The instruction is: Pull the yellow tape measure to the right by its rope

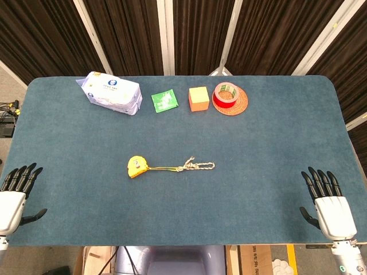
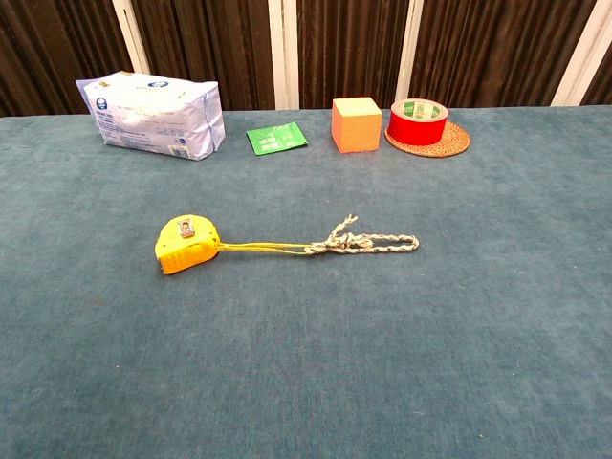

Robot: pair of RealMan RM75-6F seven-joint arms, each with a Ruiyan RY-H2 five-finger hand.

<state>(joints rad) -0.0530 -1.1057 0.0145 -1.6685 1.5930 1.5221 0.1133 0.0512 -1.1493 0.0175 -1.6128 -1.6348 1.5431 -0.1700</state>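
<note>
1. Your left hand (image 1: 14,197) shows in the head view at about 8 o'clock: black fingers on a white, glossy palm shell, with a black thumb jutting from the side.
2. Your right hand (image 1: 330,206) sits at about 4 o'clock and has the same build: slim black segmented fingers, a white back plate and a black thumb.
3. Below the right hand's white shell you can see a pale grey wrist section with a small dark mark.
4. The chest view shows neither of your hands.
</note>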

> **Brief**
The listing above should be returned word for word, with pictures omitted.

> **Solution to this problem**
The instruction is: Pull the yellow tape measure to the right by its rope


Robot: pair of RealMan RM75-6F seven-joint arms, each with a Ruiyan RY-H2 five-finger hand.

<state>(joints rad) -0.0530 -1.1057 0.0145 -1.6685 1.5930 1.5221 0.1133 0.0512 -1.1493 0.0175 -1.6128 -1.6348 1.5431 -0.1700</state>
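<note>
1. Your left hand (image 1: 14,197) shows in the head view at about 8 o'clock: black fingers on a white, glossy palm shell, with a black thumb jutting from the side.
2. Your right hand (image 1: 330,206) sits at about 4 o'clock and has the same build: slim black segmented fingers, a white back plate and a black thumb.
3. Below the right hand's white shell you can see a pale grey wrist section with a small dark mark.
4. The chest view shows neither of your hands.
</note>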

No further output is required for this exercise.